● Exercise instructions
Please report how many lines of the listing contain the string "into", giving the number only.

● Data listing
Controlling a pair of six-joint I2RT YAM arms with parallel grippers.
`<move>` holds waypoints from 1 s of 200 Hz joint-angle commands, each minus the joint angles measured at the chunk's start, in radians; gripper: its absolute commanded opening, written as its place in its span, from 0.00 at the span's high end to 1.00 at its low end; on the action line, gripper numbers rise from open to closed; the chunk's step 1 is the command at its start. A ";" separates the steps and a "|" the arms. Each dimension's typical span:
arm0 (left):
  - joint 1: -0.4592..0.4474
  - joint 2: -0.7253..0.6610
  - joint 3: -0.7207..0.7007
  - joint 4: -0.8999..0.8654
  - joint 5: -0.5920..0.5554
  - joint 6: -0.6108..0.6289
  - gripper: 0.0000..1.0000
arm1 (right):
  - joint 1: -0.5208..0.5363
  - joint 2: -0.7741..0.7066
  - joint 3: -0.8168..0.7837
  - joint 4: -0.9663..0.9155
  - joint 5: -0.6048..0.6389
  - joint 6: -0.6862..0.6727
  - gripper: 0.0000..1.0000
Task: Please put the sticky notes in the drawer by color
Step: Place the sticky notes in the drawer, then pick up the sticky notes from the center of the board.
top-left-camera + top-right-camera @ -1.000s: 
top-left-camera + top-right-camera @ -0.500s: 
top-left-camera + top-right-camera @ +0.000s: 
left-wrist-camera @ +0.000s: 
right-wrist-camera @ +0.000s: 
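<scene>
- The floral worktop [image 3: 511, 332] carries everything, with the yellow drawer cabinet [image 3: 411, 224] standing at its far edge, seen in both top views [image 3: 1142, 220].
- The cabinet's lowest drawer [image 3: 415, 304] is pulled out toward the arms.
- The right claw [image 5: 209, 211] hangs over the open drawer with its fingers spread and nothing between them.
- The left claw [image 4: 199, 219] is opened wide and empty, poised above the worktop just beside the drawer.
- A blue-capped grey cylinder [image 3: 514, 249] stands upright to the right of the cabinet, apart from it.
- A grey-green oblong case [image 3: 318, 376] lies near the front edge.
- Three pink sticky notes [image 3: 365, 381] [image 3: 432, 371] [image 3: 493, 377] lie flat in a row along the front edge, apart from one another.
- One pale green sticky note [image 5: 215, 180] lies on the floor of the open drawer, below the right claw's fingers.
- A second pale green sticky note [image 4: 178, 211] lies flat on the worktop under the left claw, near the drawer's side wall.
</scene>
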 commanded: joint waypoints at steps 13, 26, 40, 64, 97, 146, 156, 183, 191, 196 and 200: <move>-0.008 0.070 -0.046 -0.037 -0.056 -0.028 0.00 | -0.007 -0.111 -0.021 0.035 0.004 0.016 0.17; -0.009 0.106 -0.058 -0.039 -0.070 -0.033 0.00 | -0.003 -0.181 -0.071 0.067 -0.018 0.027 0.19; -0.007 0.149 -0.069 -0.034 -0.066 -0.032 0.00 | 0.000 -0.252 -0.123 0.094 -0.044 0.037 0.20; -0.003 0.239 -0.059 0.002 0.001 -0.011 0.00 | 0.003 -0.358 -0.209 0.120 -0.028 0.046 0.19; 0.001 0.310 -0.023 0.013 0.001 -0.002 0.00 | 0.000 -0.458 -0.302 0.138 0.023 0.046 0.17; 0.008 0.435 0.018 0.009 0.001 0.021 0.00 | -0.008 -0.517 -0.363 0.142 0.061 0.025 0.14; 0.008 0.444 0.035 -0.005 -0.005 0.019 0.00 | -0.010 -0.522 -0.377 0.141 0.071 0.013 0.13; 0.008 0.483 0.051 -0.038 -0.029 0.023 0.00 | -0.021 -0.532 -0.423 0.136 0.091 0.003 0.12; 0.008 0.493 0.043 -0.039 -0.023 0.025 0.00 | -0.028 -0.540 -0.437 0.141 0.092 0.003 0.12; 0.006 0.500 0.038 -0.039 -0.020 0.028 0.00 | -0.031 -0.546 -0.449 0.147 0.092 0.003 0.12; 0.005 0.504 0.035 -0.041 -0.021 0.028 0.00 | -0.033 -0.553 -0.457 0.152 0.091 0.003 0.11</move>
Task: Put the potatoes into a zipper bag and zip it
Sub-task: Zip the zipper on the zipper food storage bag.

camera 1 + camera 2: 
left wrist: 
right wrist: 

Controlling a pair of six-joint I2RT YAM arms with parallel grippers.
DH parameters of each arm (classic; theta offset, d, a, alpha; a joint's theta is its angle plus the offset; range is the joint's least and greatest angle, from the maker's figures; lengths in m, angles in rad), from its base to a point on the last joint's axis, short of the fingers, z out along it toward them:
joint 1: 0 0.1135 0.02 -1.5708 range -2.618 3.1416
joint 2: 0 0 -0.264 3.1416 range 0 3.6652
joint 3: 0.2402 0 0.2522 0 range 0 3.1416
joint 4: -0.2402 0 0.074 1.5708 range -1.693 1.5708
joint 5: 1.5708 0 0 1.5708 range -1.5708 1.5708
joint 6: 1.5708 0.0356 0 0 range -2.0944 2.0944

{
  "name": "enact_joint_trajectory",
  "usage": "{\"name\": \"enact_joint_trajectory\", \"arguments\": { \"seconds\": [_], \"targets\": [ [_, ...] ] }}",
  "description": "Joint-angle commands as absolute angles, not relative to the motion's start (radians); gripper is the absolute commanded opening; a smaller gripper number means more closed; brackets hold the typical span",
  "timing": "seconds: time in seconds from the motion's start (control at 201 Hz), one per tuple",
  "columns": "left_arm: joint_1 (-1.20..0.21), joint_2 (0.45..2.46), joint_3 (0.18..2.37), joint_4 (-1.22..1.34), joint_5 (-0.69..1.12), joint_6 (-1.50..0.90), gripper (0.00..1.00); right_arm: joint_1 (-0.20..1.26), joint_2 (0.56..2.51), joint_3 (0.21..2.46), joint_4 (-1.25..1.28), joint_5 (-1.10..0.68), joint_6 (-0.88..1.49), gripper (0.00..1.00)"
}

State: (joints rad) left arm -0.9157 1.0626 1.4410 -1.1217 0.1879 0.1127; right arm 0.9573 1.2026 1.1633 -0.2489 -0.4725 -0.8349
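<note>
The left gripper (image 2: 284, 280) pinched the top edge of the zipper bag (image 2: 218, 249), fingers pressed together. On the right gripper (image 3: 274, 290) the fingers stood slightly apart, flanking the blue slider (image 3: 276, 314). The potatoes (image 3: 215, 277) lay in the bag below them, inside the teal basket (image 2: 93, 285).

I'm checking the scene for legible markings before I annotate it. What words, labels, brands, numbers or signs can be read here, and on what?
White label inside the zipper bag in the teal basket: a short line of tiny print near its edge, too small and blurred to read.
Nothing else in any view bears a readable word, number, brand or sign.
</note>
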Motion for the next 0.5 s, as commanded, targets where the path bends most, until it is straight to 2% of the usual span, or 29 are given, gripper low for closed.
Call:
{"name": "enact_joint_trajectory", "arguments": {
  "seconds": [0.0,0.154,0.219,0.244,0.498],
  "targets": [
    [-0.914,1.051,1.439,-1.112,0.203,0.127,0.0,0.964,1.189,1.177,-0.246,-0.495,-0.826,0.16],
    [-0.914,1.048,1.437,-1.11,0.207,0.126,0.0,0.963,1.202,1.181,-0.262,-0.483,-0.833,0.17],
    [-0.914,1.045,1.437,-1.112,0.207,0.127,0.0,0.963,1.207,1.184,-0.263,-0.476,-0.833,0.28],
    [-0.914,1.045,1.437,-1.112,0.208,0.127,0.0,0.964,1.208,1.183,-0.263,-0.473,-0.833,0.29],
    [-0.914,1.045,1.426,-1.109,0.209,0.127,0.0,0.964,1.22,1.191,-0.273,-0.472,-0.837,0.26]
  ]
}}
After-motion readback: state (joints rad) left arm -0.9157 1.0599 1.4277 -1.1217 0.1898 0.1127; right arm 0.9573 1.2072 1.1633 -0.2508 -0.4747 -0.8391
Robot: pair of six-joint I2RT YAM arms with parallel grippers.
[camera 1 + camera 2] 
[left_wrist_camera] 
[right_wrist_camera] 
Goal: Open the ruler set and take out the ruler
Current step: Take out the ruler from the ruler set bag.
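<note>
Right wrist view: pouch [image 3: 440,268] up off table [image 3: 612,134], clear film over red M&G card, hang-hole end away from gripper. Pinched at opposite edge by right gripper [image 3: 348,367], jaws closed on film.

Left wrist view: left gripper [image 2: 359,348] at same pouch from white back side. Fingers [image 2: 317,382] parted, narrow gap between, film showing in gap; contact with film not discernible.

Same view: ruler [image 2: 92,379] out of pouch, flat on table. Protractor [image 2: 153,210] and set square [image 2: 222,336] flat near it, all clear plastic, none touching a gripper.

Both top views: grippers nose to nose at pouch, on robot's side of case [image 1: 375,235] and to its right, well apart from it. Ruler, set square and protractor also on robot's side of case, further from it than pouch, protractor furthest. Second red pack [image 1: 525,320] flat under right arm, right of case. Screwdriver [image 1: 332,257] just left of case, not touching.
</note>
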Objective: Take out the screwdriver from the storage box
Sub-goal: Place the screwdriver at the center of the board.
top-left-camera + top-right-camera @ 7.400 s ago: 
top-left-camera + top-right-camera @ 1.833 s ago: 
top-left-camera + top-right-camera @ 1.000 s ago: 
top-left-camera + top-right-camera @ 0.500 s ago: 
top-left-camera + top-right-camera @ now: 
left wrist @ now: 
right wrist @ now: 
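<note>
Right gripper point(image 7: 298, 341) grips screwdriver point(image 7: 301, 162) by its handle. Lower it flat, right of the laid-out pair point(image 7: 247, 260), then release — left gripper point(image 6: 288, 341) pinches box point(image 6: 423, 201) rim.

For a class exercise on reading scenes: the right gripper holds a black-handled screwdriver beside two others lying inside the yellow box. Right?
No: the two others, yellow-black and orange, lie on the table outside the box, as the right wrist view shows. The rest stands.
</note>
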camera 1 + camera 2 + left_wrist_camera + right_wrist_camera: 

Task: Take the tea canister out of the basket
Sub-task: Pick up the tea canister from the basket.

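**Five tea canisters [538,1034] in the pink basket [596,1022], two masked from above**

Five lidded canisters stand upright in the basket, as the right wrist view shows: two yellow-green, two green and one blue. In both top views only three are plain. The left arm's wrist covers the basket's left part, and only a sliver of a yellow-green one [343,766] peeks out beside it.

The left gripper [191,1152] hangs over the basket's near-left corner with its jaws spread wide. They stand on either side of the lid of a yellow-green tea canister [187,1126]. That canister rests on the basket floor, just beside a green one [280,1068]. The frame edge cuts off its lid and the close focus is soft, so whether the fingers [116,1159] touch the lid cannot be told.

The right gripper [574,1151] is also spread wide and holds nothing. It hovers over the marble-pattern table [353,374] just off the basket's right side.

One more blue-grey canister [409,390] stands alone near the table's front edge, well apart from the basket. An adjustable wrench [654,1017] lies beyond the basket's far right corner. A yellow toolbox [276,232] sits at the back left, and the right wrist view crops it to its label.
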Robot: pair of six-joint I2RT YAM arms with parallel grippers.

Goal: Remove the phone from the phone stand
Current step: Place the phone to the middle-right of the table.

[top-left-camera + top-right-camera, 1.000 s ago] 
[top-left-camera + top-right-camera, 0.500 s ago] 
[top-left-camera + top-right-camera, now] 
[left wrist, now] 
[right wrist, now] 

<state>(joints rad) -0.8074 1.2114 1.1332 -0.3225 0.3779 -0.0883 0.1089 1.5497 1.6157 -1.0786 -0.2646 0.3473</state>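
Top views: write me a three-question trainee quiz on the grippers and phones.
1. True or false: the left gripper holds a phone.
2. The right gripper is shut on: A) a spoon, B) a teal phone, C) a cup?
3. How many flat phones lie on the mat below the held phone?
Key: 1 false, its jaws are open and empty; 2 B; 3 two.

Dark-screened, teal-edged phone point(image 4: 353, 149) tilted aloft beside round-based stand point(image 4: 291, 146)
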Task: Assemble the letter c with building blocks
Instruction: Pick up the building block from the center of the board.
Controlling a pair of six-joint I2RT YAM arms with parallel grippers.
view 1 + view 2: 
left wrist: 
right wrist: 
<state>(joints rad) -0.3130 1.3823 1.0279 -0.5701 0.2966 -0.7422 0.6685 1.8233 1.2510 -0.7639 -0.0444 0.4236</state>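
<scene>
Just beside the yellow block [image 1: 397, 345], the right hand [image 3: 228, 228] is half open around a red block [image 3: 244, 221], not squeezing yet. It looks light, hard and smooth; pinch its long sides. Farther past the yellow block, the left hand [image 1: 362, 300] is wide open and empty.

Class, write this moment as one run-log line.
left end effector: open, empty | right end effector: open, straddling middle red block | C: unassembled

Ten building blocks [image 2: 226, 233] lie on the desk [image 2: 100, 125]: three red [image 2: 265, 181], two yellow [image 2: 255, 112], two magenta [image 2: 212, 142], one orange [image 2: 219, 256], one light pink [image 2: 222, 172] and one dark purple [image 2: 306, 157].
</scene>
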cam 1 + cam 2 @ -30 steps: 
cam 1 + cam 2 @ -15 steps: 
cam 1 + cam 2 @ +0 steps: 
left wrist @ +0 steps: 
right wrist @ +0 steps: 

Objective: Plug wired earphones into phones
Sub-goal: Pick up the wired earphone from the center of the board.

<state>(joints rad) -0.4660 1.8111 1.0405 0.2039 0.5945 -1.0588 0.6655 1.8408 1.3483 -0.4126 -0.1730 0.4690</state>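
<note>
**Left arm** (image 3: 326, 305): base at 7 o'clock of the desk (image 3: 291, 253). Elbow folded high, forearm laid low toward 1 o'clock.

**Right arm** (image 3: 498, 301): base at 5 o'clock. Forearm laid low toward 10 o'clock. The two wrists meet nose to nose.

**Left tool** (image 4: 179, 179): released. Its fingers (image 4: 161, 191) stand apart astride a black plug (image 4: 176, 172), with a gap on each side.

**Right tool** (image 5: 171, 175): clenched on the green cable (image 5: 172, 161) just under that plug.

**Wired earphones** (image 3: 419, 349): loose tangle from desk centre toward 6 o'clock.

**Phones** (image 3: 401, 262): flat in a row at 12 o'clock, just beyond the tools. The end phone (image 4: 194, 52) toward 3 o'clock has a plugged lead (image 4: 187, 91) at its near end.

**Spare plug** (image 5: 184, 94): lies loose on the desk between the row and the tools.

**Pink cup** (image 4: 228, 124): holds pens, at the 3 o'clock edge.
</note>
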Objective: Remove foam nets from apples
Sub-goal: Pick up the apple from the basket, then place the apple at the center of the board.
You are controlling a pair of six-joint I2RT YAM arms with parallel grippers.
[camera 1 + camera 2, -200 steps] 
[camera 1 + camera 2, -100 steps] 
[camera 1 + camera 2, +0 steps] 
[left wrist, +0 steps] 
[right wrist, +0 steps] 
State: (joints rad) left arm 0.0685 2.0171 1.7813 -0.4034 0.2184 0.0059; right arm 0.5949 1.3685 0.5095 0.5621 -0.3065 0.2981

● Response
2